Dimensions Sheet: 2 3/4 × 1 1/2 in. (7 × 3.8 cm)

Curator: This small but compelling chromolithograph offers a glimpse into the world of 19th-century America. The work, entitled "Full Dress, Surgeon, United States Army, 1886," is part of the Military Series produced by Kinney Tobacco Company around 1888. These were trade cards, promotional items included with their Sweet Caporal Cigarettes. Editor: My immediate reaction is a sense of the performer; his posture is rigid, his gaze assured. It is theater rather than life! Even though it's on a small scale. There is a theatrical flair, the weight of a costumed role… It makes me curious about what symbols the artist employed. Curator: As it was a tobacco card it had a dual purpose; branding their product through nostalgia and cultural iconography to appeal to patriotism while also acting as a snapshot of social and military roles of the era. His confident stance does point towards symbolic strength. His uniform acts as a container of ideas, communicating power and status. Editor: Definitely. But it strikes me that his slightly caricatured features give a certain…unsettling quality.
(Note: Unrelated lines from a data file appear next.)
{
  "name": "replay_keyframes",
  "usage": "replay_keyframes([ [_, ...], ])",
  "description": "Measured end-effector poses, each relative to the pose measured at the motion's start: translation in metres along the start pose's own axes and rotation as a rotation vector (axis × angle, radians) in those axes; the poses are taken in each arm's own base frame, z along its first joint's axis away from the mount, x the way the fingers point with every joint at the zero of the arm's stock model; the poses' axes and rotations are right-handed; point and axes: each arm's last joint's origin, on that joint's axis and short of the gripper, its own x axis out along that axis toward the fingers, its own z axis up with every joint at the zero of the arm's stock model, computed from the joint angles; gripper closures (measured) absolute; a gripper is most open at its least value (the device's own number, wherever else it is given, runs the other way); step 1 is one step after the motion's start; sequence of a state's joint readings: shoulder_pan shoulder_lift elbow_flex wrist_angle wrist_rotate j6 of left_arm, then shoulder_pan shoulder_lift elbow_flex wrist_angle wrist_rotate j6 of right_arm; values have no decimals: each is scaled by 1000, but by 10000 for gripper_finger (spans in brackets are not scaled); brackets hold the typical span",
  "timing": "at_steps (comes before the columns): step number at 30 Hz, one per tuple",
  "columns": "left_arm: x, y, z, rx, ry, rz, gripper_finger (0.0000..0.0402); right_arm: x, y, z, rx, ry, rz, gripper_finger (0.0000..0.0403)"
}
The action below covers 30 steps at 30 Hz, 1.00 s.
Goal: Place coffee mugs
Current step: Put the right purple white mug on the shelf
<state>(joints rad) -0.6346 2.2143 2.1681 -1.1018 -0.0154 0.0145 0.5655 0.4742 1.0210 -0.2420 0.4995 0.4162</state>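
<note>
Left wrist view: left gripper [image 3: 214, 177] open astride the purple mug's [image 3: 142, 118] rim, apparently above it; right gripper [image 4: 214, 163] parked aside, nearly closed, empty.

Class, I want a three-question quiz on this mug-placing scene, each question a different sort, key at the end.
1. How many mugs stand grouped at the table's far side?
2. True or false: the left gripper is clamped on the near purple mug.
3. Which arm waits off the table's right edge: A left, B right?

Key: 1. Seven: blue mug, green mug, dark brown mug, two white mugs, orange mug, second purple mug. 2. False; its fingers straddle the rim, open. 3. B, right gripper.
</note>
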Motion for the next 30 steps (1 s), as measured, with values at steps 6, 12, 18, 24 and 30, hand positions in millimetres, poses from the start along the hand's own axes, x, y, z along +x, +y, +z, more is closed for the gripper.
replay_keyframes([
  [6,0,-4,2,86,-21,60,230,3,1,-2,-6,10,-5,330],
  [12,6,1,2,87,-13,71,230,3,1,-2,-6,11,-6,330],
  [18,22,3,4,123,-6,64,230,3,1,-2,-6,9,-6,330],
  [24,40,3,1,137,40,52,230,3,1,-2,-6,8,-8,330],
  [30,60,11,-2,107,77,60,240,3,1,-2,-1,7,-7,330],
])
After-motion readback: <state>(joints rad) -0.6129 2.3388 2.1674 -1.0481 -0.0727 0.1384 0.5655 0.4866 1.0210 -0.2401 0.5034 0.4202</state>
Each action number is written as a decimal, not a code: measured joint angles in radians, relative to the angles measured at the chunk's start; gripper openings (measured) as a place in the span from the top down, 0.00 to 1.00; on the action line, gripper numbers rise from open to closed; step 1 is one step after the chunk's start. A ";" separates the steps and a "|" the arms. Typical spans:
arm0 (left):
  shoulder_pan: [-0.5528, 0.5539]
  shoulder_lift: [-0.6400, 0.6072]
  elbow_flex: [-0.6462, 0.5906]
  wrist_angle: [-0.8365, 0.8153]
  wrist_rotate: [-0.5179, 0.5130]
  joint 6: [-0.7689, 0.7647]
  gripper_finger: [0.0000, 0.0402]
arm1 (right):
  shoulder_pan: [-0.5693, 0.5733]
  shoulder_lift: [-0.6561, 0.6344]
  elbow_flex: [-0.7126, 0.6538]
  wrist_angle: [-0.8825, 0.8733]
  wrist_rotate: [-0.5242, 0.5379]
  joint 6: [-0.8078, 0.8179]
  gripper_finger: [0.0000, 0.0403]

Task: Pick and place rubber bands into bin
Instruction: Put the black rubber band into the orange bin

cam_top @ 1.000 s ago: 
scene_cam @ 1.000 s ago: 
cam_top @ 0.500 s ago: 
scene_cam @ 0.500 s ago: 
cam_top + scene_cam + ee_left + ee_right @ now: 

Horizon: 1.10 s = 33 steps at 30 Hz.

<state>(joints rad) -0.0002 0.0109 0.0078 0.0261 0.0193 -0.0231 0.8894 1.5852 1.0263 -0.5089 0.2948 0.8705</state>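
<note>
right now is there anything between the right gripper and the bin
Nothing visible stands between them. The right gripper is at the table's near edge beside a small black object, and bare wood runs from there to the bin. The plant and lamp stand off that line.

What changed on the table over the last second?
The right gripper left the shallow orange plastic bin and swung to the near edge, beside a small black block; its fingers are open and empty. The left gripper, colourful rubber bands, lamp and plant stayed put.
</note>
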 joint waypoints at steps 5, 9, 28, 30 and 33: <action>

The way he holds himself, almost mimicking strength rather than embodying it, might reveal something about society's idealized, or even satirized view, of the military man at the time? The uniform, repeated button motifs, point us back towards standardization and discipline that might have had some interesting implications! Curator: Indeed. The repetitive pattern of the buttons, alongside the precise lines of the jacket could signify conformity and hierarchical power structures. At the time, there were plenty of anxieties around the role of military as opposed to the public interests it claims to defend. And a surgeon is a figure associated with care-giving who, nevertheless, also had the authority of military office in an army still battling civil unrest. Editor: Precisely, those tensions, rendered small here, really represent bigger struggles happening in America. It reminds us of a cultural dialogue about military values; an ongoing reflection on strength, duty, and perhaps the absurdity of idealized roles that are often used in a top-down manner. Curator: Examining such seemingly insignificant items lets us trace important social undercurrents. Each card becomes a repository of symbols and memories. Editor: And reminds us of the stories these images once told and the many ways those stories are retold across time and space.